На улице сразу прохватило мокрым, очень резким ветром, и мы шли к бульвару, наклоняясь вперед, чтобы ветром не сорвало кепки. На полдороге к Трубной площади нас догнал какой-то шальной ночной трамвай, пустой, гулкий, освещенный внутри неприятными дифтеритно-синими лампами. На ходу вскочили на подножку, и до самой Сретенки Жеглов лениво любезничал с молоденькой девчонкой-вагоновожатой.
Вошли ко мне, я щелкнул выключателем, и Жеглов быстро окинул комнату глазом – от двери до окна, от комода до кровати, словно рулеткой промерил, потом, не снимая плаща, устало сел на стул и сказал довольно:
– Хоромы барские. Как есть хоромы. В десяти минутах ходу от работы. Ты не возражаешь, я у тебя поживу немного? А то мне таскаться на эту Башиловку проклятущую, в общежитие – душа из него вон, – просто мука смертная! Времени и так никогда нет, а тут, как дурак, полтора час в день коту под хвост. Значитца, договорились?

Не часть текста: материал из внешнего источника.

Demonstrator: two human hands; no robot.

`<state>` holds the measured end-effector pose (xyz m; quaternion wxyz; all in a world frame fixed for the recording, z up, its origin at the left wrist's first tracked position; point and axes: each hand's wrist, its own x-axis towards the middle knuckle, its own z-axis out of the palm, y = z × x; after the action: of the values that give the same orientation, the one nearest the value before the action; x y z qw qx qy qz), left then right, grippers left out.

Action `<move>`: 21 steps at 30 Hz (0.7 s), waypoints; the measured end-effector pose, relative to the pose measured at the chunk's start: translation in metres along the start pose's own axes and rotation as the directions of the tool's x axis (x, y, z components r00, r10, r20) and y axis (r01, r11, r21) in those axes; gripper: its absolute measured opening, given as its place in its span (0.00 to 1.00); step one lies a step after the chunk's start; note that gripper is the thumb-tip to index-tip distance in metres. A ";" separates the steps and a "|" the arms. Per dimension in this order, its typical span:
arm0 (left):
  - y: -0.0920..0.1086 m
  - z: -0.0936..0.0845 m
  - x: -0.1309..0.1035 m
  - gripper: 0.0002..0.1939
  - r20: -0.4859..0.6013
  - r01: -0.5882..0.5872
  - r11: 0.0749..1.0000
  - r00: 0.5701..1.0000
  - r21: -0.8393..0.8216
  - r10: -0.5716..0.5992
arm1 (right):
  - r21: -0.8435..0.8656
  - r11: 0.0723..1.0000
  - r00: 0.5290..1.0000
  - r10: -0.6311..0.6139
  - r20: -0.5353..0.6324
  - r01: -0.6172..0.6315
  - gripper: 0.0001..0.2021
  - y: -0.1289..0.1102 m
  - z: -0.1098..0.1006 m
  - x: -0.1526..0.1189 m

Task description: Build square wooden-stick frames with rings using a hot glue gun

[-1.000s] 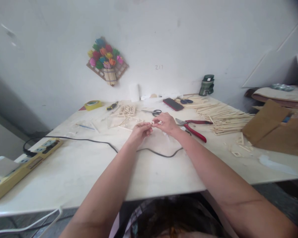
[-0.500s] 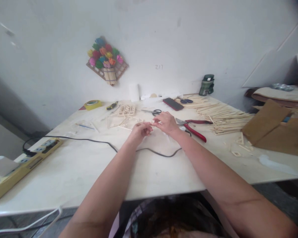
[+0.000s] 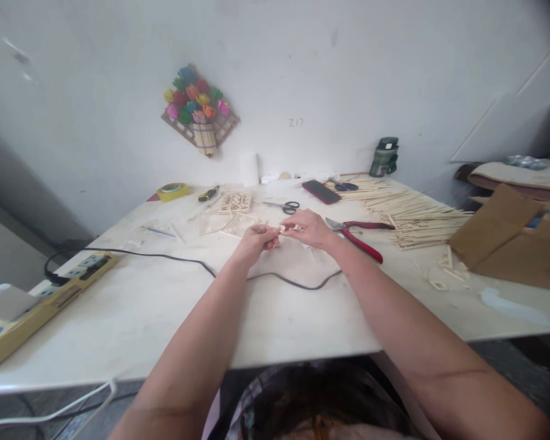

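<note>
Near the middle of the table, my left hand point(image 3: 258, 239) and my right hand point(image 3: 308, 228) meet at the fingertips. Both are closed in a pinch around a small pale piece point(image 3: 282, 230), too small to make out clearly. Black-handled scissors point(image 3: 289, 208) lie just beyond my fingers. Right of my right hand are red-handled pruning shears point(image 3: 361, 243), their blades apart. A small lattice of pale sticks point(image 3: 235, 202) lies behind my left hand, near a clear sheet point(image 3: 213, 223).
A black cable point(image 3: 275, 276) crosses below my hands from a yellow power strip point(image 3: 68, 293). Many thin sticks point(image 3: 421, 217), a phone point(image 3: 321, 192) and a cardboard box point(image 3: 508, 235) are to the right. Yellow tape point(image 3: 173, 192) sits back left.
The view has shifted slightly. My fingers have changed their hold a little at the small piece, and my right fingers are more bent, with some pale material showing between them.
</note>
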<state>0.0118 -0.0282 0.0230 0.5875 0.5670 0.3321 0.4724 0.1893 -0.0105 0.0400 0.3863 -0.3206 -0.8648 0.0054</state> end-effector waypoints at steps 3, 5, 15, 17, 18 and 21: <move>0.000 -0.002 0.000 0.13 0.009 0.010 1.000 1.000 0.023 -0.010 | 0.014 1.000 1.000 -0.001 0.006 0.000 0.08 0.000 0.000 0.001; 0.000 -0.002 -0.001 0.13 0.016 0.014 0.999 1.000 0.038 -0.015 | 0.025 1.000 1.000 -0.011 0.021 0.010 0.09 0.000 -0.001 0.001; -0.002 -0.001 0.001 0.13 -0.016 -0.021 1.000 1.000 -0.013 0.020 | -0.011 0.999 0.999 0.049 0.004 -0.049 0.06 -0.004 0.003 0.000; -0.003 -0.002 0.003 0.13 -0.086 -0.038 0.998 0.996 -0.042 0.035 | -0.023 0.999 0.999 0.046 -0.007 -0.046 0.06 -0.006 0.004 0.000; -0.004 -0.003 0.004 0.14 -0.121 -0.046 0.998 0.992 -0.051 0.039 | -0.024 0.999 0.999 0.043 -0.009 -0.043 0.07 -0.007 0.004 0.000; -0.005 -0.005 0.005 0.14 -0.174 -0.049 0.997 0.984 -0.058 0.039 | -0.018 0.999 0.999 0.042 -0.010 -0.043 0.07 -0.008 0.003 0.001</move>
<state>0.0096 -0.0218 0.0182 0.5632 0.5124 0.3544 0.5428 0.1821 -0.0154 0.0405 0.3874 -0.3424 -0.8560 0.0044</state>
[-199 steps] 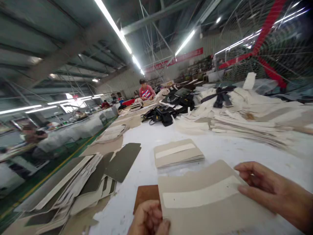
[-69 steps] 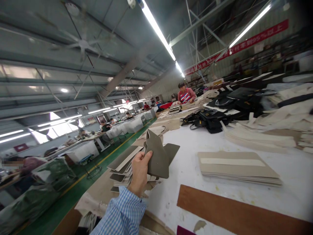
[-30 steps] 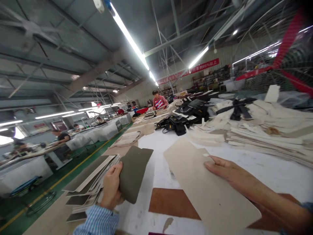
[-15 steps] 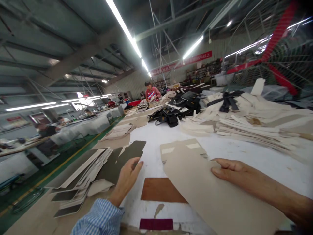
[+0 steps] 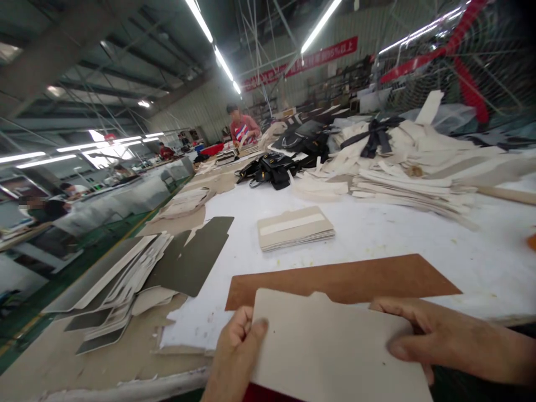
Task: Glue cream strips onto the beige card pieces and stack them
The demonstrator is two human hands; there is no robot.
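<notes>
A flat beige panel (image 5: 330, 340) with a small tab on its far edge is held up at the near side of the table. My left hand (image 5: 238, 349) grips its left edge, thumb on top. At the right end, my right hand (image 5: 431, 335) is closed on the same panel. Just beyond it a long brown leather-like strip (image 5: 343, 278) lies flat on the white table surface (image 5: 389, 234), partly covered by the panel. Farther back is a neat stack of beige panels (image 5: 295, 229) with a paler band across the top one.
To the left lie dark olive sheets (image 5: 188, 262) and a fanned pile of pale-edged pieces (image 5: 121, 279). Black bags (image 5: 270, 170) and heaped beige strips (image 5: 410, 187) cover the back. A person (image 5: 243, 128) stands at the far end. A large fan (image 5: 456, 56) is at right.
The beige panel has come nearer and turned crosswise. My left hand, empty before, now grips its left edge. More of the brown strip and the beige stack shows. The view has shifted.
</notes>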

– Договорились, – охотно согласился я. Жить вместе с Жегловым будет гораздо веселее, да и вообще Жеглов казался мне человеком, рядом с которым можно многому научиться.
– Ты как насчет того, чтобы подзаправиться перед сном? – спросил Жеглов. – У меня кишка кишке фиги показывает.

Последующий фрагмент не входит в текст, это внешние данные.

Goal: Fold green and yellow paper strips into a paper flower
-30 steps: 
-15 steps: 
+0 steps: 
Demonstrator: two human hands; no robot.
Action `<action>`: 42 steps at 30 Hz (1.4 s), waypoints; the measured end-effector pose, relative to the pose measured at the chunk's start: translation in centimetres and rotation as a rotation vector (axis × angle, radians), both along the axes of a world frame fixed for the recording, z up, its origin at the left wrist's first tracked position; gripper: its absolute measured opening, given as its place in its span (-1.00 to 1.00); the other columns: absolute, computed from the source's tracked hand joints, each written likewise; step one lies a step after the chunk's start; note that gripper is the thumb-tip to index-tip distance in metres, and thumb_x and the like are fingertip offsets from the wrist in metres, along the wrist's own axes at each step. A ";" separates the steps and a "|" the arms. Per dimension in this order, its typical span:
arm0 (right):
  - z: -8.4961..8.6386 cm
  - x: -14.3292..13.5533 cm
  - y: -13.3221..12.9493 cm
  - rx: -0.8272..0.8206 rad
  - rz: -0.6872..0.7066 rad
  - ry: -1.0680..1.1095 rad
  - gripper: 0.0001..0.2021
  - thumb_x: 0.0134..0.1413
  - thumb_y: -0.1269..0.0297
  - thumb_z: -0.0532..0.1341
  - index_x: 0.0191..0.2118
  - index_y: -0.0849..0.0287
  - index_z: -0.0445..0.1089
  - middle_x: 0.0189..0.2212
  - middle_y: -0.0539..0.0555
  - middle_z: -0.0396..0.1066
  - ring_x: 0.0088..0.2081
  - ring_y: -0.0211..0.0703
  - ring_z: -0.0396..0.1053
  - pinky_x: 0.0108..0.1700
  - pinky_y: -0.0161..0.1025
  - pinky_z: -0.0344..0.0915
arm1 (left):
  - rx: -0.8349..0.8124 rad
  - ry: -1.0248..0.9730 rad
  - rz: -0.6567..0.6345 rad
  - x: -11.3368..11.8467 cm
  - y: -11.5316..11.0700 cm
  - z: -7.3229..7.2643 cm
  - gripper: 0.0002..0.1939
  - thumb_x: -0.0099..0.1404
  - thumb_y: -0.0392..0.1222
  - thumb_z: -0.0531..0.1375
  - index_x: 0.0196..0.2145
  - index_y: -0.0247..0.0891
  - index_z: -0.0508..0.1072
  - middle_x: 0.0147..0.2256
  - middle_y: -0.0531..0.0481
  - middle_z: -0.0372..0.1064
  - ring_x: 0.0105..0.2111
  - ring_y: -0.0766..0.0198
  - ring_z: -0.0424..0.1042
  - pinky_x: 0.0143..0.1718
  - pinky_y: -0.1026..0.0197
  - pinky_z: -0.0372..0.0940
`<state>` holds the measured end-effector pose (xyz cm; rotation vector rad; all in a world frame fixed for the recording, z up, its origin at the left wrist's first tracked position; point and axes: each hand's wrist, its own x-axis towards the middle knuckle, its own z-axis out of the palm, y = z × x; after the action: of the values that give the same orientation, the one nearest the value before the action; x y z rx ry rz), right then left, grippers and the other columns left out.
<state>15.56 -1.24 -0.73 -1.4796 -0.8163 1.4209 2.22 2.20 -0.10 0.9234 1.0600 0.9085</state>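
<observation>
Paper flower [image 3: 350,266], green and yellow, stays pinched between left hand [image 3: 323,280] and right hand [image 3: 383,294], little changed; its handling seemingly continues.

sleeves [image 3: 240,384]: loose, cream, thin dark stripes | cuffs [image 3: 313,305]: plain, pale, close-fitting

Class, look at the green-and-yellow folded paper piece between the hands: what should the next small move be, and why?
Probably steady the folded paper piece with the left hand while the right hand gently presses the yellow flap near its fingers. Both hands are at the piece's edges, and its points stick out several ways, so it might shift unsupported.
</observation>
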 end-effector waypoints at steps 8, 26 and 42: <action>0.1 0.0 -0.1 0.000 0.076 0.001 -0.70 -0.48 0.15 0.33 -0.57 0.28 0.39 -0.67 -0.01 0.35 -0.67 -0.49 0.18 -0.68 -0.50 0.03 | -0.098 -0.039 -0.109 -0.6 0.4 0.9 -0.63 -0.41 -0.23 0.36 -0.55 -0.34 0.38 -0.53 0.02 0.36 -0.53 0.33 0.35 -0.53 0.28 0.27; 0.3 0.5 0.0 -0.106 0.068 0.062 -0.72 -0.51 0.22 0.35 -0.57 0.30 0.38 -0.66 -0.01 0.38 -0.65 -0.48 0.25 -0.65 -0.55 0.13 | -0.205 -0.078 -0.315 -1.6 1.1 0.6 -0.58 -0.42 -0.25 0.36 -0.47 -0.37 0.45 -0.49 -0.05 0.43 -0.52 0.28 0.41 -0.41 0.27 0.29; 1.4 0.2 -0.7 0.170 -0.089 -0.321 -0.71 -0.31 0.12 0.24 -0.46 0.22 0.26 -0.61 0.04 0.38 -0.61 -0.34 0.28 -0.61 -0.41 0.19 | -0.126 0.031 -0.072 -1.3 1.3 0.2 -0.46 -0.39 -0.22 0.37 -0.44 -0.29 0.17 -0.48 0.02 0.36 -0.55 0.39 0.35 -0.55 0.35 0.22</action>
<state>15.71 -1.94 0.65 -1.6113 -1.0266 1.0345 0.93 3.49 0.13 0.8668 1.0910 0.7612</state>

Я отправился в кухню ставить чайник, а Жеглов выложил на стол кулек с сахаром, краюху хлеба, банки с американским «ланчен мит». На днищах ярких жестяных коробочек были припаяны маленькие ключики. Жеглов крутил ключик, сматывая на него ленту жести быстро и в то же время осторожно, и, оттого что держал он банку перед глазами, мне казалось, что он заводит мудреные часы и следит внимательно, чтобы, не дай бог, не перекрутить пружину, иначе часы сломаются навсегда. Но Жеглов справился с пружиной хорошо – звякнула крышка, и он выдавил на тарелку кусок неестественно красного консервированного мяса, которое видом и запахом не похоже было ни на какие наши консервы.
– Говорят, их американцы из китового мяса делают специально для нас. – Я зачарованно глядел на мясо и чувствовал, как слюна терпкой волной заполняет рот.
– Уж наверное, не из парной говядины, – мотнул головой Жеглов. – Они говядинку сами жрать здоровы. Ух и разжиреет на нашей беде мировой империализм! Нам кровь и страдания в войне, а им барыши в карман!
– Это как водится, – кивнул я, с наслаждением глотая очень вкусные консервы. – Мы им в июле в городке Обермергау передавали «студебеккеры», что по ленд-лизу за нами числились. Так они их требовали в полном порядке и комплекте, без гайки одной не примут. А потом они их на наших глазах прессом давили. Свинство!